La nuova composizione

A quel punto ha pensato «che potesse essere lo spunto per una nuova composizione e in ospedale fin dal primo giorno di una lunga degenza ho voluto impegnarmi nella composizione di un brano che fosse costruito su questa melodia». E quindi ha deciso: «Piuttosto che scrivere un diario a parole dove raccontare le mie emozioni, ho voluto farlo in note, che è quello che mi viene più spontaneo. È la mia natura. Avrei attraversato mesi di ansia, momenti di euforia e di dolore, attimi di ebbrezza, speranza e attesa. E li avrei messi in musica». Intanto però «il mio midollo osseo era malato. Erodeva le ossa dall’interno: impossibile descrivere il dolore».

Il busto

Adesso porta un busto per la schiena. «Tutto è iniziato con un mal di schiena durato mesi, l’apice alla Konzerthaus di Vienna, avevo finito di suonare e non riuscivo ad alzarmi, non riuscivo a staccarmi dallo sgabello: lì ho capito che c’era qualcosa di serio e grave. Provavo un dolore lancinante che ho contrastato con una terapia a base di un oppiaceo tristemente famoso, il Fentanyl, che è 100 volte più potente della morfina e che crea effetti collaterali che non avrei mai immaginato: per esempio la sensazione di avere la febbre a 39 fissa, mattina e sera, per mesi. Sfiancante», ricorda.

La risonanza

Una risonanza gli ha fatto vedere che c’era una vertebra molto schiacciata che rischiava di rompersi: «E poteva tranciare di netto il midollo spinale. Significava l’ipotesi concreta di finire su una sedia a rotelle. Una eventualità non ancora scongiurata, rimandata a un futuro indefinito, ma che per fortuna potrebbe anche non accadere. Sono tutte sensazioni con le quali ho dovuto fare i conti per scoprire dentro di me una forza che non avrei mai immaginato».

I tremori alle mani

Ora, oltre al mal di schiena, deve fronteggiare anche i tremori alle mani: «All’inizio si instaura un circolo vizioso: mi stanno tremando le mani. Aiuto. Panico. Le mani tremano ancora di più. A Locarno stavo per alzarmi e annunciare il mio definitivo ritiro dalle scene. Ma il pubblico mi ha dato forza: non gli interessava più la perfezione. Oggi riesco a controllare il tremore con un auto-inganno al cervello. Se mi tremano le dita penso che è bello, che sta andando in scena la mia fragilità, che sono autentico, sono io».

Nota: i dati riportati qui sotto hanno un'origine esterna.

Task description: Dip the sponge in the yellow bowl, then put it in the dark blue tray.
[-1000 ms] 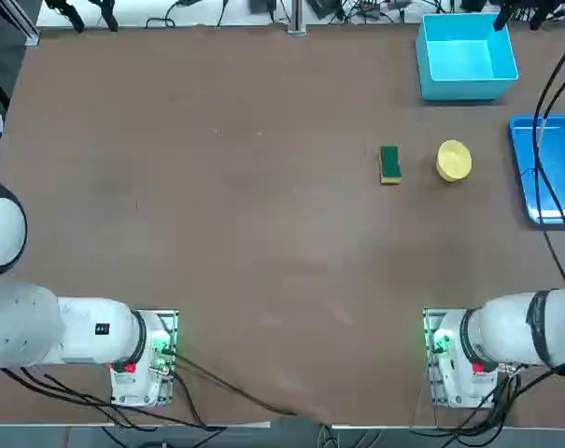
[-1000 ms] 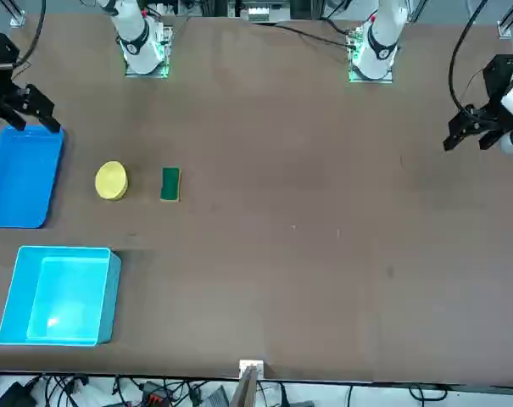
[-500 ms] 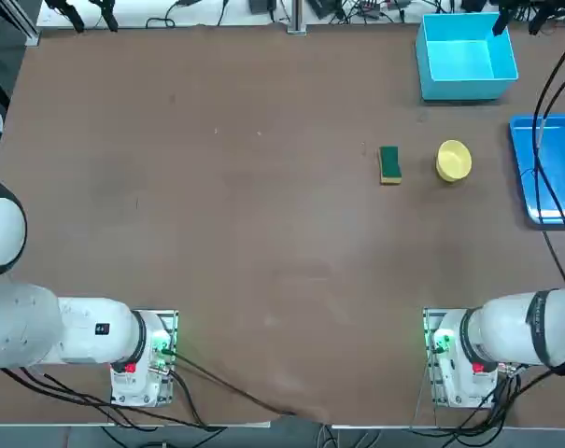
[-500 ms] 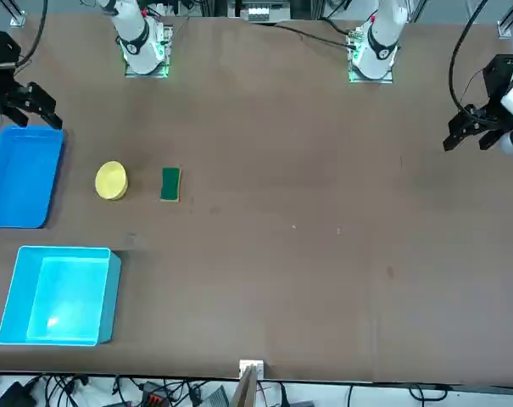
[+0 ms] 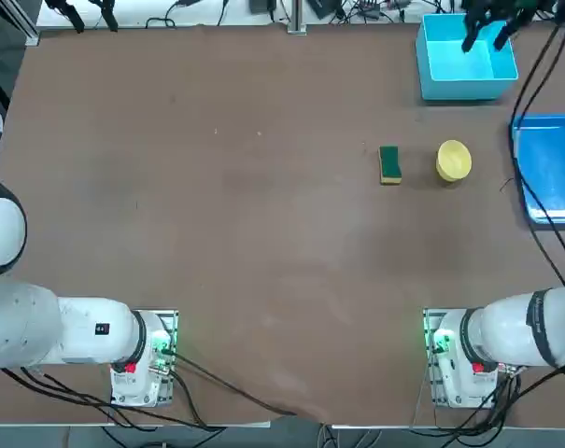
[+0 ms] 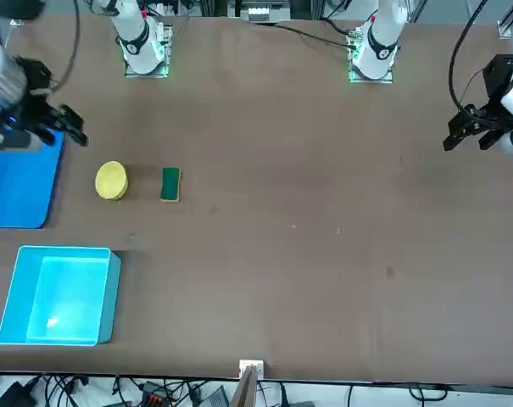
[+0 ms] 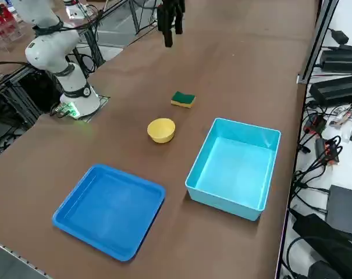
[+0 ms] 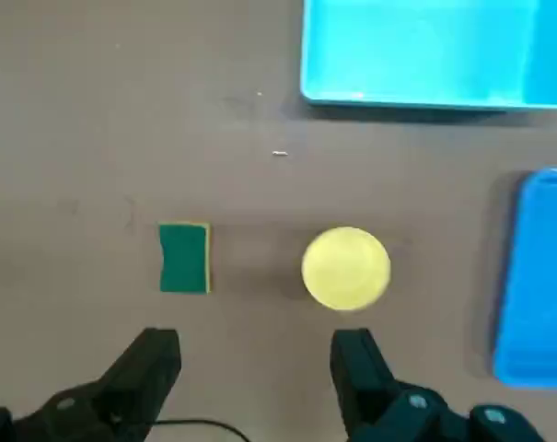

La contemplazione della Natura

Ma ha anche scoperto che la contemplazione della Natura ha un effetto curativo. Grazie a un animale: «In modo spontaneo ho compreso che per accogliere il dolore — non per accettarlo, perché l’accettazione già contiene il senso della sconfitta — mi faceva bene tenere il mio gattino in grembo e respirare. Una pratica che portava a un rilassamento dei muscoli, a un’ossigenazione del corpo, a una diminuzione della percezione del dolore. Un oppioide naturale, il gatto. Così mi liberavo dei pensieri negativi, per arrivare a una sorgente vitale che è dentro ognuno di noi e che ci supera. Un’energia che tutto abbraccia e ci trascende: nella Natura mi immergo e ritrovo il contatto con un’energia ancestrale».

Vivere l’attimo

Oggi, spiega, ha imparato «a vivere l’attimo, ho imparato a non lasciare una minima goccia di vita inascoltata. Ogni alba è una promessa, ogni tramonto è un arrivederci. Ogni giorno puoi rinascere e scoprire dentro di te una forza che non immaginavi: nonostante la difficoltà, la sofferenza fisica e la malattia è possibile addirittura trovare un briciolo di felicità».